EXERCISE REQUIREMENTS -> As the answer, set down the lines below from the one containing "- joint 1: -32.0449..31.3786" through the one containing "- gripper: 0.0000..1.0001", exactly and inclusively, and no others.

EXTRACTED RECORDS ->
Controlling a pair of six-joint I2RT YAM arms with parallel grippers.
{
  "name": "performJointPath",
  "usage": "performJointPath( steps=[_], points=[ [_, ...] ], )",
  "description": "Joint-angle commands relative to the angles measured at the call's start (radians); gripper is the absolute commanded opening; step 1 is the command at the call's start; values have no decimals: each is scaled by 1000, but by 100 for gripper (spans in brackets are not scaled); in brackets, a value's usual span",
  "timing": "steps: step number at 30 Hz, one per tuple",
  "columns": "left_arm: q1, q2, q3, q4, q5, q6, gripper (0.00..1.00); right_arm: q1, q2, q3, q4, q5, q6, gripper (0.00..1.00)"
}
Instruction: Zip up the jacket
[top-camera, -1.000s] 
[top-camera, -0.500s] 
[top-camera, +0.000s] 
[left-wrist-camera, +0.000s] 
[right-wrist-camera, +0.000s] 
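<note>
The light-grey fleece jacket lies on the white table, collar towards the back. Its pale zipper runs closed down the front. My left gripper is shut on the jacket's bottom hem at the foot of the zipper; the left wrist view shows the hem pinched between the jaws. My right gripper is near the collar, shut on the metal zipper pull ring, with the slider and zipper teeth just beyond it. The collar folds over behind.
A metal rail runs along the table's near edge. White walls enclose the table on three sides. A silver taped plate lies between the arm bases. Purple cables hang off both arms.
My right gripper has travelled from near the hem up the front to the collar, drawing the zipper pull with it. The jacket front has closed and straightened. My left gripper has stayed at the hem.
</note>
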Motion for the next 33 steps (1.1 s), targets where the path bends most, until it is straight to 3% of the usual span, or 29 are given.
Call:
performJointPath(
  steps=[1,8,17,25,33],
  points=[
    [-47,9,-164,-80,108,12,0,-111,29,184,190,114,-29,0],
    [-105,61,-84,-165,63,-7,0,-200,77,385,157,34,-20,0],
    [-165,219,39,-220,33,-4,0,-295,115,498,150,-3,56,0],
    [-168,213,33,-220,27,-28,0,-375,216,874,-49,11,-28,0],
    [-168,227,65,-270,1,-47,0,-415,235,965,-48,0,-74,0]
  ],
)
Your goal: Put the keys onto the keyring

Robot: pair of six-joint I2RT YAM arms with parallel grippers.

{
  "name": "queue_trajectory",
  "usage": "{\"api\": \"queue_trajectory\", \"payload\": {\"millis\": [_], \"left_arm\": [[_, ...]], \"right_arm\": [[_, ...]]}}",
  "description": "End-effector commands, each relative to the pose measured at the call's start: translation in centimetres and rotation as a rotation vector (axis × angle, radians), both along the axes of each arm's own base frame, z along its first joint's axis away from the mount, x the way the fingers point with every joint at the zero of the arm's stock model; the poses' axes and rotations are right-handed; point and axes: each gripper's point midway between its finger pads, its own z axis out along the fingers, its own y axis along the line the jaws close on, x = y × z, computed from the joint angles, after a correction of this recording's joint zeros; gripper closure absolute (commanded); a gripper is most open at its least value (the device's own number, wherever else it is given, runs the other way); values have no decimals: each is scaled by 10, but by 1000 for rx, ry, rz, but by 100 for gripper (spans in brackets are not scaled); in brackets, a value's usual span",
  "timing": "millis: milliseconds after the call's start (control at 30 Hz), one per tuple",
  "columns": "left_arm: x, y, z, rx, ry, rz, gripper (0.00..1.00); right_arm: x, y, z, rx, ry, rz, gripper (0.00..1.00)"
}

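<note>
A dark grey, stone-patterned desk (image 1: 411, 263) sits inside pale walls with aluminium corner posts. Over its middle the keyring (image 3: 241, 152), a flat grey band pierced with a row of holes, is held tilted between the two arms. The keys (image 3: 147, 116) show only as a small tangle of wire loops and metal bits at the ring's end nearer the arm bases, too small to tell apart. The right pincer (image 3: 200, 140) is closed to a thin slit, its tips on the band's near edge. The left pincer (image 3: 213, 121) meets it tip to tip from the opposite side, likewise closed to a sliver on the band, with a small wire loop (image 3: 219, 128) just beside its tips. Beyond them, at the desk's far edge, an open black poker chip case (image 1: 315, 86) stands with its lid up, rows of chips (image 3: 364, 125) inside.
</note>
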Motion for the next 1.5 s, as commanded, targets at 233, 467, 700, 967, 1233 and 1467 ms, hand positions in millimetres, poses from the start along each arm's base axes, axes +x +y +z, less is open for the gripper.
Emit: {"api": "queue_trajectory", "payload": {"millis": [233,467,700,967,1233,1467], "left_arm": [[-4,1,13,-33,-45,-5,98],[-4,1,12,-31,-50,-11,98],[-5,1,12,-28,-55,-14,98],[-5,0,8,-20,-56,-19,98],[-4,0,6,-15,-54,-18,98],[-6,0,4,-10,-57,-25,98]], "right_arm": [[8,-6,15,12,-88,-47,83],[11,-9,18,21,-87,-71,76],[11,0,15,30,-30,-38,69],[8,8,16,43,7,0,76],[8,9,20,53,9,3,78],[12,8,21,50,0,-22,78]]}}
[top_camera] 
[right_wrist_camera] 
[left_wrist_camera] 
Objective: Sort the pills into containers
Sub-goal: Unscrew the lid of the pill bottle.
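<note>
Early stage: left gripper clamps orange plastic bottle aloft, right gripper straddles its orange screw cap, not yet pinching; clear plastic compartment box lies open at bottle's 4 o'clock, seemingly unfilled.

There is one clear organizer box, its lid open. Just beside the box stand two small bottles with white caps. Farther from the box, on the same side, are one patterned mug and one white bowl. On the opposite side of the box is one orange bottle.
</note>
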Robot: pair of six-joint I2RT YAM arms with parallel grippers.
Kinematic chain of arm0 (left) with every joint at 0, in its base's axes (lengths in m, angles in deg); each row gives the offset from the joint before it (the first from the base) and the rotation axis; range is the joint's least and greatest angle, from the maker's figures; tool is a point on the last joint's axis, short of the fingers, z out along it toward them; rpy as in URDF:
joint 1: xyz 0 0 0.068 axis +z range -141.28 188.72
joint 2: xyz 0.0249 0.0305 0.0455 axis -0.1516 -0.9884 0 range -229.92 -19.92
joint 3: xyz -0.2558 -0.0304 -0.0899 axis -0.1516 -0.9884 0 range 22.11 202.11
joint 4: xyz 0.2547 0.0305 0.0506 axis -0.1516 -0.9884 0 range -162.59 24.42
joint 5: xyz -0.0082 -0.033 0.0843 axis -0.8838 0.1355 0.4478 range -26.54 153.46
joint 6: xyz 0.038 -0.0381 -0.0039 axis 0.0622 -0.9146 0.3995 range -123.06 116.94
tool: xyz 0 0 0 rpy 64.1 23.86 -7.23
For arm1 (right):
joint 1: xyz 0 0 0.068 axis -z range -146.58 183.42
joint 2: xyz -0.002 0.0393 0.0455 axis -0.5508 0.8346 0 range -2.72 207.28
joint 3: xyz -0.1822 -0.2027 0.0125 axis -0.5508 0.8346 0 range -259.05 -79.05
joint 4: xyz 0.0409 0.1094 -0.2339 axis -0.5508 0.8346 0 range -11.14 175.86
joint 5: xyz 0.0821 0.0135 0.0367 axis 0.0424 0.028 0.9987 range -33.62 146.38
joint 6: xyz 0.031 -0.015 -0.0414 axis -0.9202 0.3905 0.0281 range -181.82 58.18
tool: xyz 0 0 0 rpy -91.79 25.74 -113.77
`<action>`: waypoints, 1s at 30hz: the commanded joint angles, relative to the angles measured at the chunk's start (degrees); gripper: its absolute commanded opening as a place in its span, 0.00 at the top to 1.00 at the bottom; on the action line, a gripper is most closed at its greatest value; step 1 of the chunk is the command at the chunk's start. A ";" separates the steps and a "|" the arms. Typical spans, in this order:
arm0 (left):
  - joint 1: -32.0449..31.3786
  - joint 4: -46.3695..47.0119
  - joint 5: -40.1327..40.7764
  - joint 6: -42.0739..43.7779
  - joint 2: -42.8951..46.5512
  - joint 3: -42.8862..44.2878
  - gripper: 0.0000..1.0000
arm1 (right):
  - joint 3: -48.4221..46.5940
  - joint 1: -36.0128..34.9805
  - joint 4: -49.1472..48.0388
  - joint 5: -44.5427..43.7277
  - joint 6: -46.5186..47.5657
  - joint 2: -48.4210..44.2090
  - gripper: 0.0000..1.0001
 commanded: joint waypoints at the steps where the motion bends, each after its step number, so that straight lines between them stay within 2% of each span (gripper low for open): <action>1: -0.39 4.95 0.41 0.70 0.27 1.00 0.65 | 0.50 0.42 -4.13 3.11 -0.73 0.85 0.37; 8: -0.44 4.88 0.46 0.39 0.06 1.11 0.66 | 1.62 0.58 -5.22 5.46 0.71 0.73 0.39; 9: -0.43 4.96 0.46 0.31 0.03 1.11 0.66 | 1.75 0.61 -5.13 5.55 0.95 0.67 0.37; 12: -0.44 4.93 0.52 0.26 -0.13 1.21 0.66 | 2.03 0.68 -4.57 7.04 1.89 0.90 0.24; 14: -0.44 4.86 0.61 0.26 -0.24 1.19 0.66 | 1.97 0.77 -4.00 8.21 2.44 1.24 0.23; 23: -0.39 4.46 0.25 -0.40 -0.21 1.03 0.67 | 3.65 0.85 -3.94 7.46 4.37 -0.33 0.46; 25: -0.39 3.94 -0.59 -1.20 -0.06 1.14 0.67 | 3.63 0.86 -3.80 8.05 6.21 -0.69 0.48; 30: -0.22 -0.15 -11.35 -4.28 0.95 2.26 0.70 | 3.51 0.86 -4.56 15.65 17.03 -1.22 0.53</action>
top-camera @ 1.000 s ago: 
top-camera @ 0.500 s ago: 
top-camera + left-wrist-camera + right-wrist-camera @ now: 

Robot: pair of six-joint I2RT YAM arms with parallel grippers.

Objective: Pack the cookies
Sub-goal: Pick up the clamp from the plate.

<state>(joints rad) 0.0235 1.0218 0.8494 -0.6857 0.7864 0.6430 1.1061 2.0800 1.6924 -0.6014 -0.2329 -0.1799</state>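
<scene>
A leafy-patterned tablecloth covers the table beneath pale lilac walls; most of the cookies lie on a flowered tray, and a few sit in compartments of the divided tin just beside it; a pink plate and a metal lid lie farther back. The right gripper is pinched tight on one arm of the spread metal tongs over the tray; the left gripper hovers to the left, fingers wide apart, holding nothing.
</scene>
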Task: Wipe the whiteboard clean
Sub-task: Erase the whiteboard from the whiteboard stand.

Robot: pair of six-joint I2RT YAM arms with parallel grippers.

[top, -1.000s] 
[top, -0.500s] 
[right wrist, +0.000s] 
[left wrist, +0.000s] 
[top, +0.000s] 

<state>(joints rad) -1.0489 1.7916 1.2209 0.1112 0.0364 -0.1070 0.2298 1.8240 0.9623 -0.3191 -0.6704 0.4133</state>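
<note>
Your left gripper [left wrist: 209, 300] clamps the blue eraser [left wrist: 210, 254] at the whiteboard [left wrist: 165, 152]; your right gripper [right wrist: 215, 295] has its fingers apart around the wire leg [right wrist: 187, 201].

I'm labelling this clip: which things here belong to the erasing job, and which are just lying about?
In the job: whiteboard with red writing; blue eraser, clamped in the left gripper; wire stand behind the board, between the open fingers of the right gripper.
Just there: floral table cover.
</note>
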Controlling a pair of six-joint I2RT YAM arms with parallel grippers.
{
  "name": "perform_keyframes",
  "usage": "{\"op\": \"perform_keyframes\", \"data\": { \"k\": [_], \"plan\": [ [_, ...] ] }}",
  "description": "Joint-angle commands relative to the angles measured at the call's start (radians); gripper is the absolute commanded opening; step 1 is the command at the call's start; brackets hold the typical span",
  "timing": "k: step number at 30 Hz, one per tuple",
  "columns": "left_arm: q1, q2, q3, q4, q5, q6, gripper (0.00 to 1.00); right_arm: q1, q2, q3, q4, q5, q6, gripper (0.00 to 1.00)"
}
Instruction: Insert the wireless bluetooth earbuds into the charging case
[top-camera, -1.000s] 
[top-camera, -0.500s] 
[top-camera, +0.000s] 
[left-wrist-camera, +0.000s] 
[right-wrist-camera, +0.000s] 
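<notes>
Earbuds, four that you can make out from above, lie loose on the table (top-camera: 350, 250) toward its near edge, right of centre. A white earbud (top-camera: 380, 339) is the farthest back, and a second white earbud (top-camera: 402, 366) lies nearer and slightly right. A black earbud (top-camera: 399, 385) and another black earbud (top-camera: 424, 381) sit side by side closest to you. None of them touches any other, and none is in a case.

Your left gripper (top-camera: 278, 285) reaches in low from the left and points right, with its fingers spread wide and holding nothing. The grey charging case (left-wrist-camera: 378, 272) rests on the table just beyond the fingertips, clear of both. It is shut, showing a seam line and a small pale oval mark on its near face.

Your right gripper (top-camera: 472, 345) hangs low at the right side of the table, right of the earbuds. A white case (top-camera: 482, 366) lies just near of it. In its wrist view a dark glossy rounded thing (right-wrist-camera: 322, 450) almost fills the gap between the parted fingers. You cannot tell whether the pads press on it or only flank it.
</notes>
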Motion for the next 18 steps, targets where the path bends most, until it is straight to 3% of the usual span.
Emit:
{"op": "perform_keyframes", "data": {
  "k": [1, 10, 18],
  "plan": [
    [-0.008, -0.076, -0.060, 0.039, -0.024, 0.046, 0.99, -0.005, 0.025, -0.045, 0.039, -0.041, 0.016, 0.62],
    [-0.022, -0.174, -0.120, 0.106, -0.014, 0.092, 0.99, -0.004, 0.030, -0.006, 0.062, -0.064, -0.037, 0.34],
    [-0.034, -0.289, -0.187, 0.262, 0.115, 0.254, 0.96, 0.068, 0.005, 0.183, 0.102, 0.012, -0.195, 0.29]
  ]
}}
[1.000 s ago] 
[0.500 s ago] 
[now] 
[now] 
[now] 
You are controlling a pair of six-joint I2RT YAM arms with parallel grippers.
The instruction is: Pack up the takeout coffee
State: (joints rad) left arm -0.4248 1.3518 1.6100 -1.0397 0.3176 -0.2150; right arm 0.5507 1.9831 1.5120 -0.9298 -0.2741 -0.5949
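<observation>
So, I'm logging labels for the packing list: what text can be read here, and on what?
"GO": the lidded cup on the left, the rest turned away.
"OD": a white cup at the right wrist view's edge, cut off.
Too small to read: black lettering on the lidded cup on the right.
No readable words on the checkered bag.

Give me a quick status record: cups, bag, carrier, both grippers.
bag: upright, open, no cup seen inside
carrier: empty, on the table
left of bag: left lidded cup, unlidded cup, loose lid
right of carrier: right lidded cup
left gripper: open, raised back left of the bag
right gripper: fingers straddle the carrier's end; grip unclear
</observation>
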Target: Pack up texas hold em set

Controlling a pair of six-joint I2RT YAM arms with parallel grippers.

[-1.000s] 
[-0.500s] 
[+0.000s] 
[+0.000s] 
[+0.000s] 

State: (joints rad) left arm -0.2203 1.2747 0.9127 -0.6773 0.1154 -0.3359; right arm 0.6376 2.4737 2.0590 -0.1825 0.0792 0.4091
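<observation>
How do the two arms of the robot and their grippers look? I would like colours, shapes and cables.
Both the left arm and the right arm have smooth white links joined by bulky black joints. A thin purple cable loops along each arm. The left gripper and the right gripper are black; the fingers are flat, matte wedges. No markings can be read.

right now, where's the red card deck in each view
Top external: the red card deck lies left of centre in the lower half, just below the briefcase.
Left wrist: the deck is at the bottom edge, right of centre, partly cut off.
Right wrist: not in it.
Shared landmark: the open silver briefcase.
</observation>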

YOUR RESPONSE ->
  - joint 1: -32.0449..31.3786
  - joint 4: -46.3695..47.0119
  - joint 5: -40.1327..40.7764
  - joint 6: -42.0739..43.7779
  - joint 2: -42.8951..46.5512
  - joint 3: -42.8862..44.2878
  - gripper: 0.0000..1.0000
arm1 (right):
  - joint 3: -48.4221..46.5940
  - joint 1: -36.0128..34.9805
  - joint 4: -49.1472..48.0388
  - joint 5: -44.5427..43.7277
  - joint 6: -46.5186..47.5657
  - joint 2: -48.4210..44.2090
  - gripper: 0.0000..1.0001

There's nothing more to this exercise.